Because of COVID, all my travel plans were cancelled this year. I’ve been using my suddenly free summer to explore more of Manitoba and neighbouring Lake of the Woods, and have found some really beautiful spots.
Now, if you’re like me, you enjoy almost everything about nature. There’s something incredibly soothing about kayaking across a lake or lying on a dock and watching the stars… until a dock spider comes out of freaking nowhere and scampers up your friend’s leg (true story). Then the serene world of nature suddenly becomes terrifying.
Bugs are the bane of my existence. Mosquitoes can turn a quiet night outside into an exercise in self-abuse, and some flies can literally take chunks out of you when you’re trying to relax at the beach. But I can handle those; spritz on a whole can of bug spray, get an electric fly swatter, and bob’s your uncle. I’m not even that bothered by wasps or hornets. It’s the creepy crawlies that get me.
Spiders are the mother effin enemy. I get shudders just writing about them. They could literally be anywhere and drop down on you at any time. I’m particularly scared of them when I’m trying to fall asleep; the thought of something crawling on me while I sleep gives me the heebie-jeebies. This means sleeping in any sort of tent/trailer/cottage is always a nightmare, but I’m not willing to give up visiting lakes or going on adventures with my friends, so over the years, I’ve developed tricks to help me cope with my bug-anxiety.
Tip 1: Do a Perimeter Sweep
Whenever I enter a space, I do a bug check. I look at all the corners and crevices and check for any unwelcome bedfellows. If you don’t find any, great! And if you do, you kill the demons and your room is now bug-free.

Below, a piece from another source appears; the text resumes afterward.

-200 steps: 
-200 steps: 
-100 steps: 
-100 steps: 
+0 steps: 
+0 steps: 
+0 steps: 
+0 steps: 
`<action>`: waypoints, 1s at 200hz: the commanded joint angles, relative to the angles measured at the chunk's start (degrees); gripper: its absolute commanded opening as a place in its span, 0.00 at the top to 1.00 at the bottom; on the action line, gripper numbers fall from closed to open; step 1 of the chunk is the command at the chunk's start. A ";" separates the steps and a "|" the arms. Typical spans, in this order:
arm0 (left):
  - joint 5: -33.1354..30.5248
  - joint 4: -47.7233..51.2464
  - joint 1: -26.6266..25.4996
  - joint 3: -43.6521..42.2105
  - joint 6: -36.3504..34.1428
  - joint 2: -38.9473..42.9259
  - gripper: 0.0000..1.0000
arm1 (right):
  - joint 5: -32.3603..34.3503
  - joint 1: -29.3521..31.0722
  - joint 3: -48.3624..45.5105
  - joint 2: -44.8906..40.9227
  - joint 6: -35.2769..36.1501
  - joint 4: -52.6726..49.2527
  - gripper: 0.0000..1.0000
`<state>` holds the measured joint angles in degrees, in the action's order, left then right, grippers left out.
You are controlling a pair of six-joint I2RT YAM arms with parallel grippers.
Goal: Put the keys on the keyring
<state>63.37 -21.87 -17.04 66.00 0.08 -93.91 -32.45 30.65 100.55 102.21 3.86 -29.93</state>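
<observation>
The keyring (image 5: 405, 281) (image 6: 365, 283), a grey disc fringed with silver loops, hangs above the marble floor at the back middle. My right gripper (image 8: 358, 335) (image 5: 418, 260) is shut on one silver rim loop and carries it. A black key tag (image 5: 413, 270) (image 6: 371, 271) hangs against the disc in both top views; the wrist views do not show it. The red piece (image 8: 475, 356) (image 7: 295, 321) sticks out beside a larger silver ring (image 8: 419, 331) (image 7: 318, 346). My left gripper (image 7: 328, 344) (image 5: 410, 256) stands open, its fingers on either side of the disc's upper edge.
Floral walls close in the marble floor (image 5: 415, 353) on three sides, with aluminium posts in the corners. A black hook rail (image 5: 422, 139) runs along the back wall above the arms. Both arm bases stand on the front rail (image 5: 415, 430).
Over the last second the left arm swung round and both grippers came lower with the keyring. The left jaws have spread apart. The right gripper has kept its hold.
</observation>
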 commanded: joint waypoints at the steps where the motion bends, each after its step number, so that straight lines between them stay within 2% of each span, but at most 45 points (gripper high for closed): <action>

Now you might be asking, “But isn’t it better to be ignorant? If I see one spider, won’t I worry about there being more?” While it is true that there could be multiple spiders, it’s not actually that likely because spiders don’t tend to congregate (don’t fact check me; I need this to be true).
Tip 2: Sleep in a Sleeping Bag
Make yourself a bug-free bubble and cocoon yourself to sleep (pun intended). Zip that sucker up and cuddle the top part in close, blocking the entrance to any critters who might want to snuggle. You can even lift the top part over your head and go full burrito.
Be mindful though: it might get hella hot, and this only really works if you’re not sharing a sleeping bag. I had to concede my cocoon to poking a leg out when I was camping last week because I had made my own personal sauna.
Tip 3: Bring a Friend Who Isn’t Scared of Bugs
I’m all for being an independent woman and fighting your own battles, but sometimes you need to delegate. Find you a friend who will squash those spiders, pluck those ticks, and sweep away the centipedes. They may laugh at you for being scared, but jokes on them because that bug is now gone and your life is better now.
Hopefully, these tips help you enjoy nature a little more. And remember, even if you run from a guest house screaming because a spider was about to descend on your face and forget your dog outside as you huddle in your parent’s trailer (true story), you are still a Gryffindor deep, deep down. Or at least that’s what I tell myself.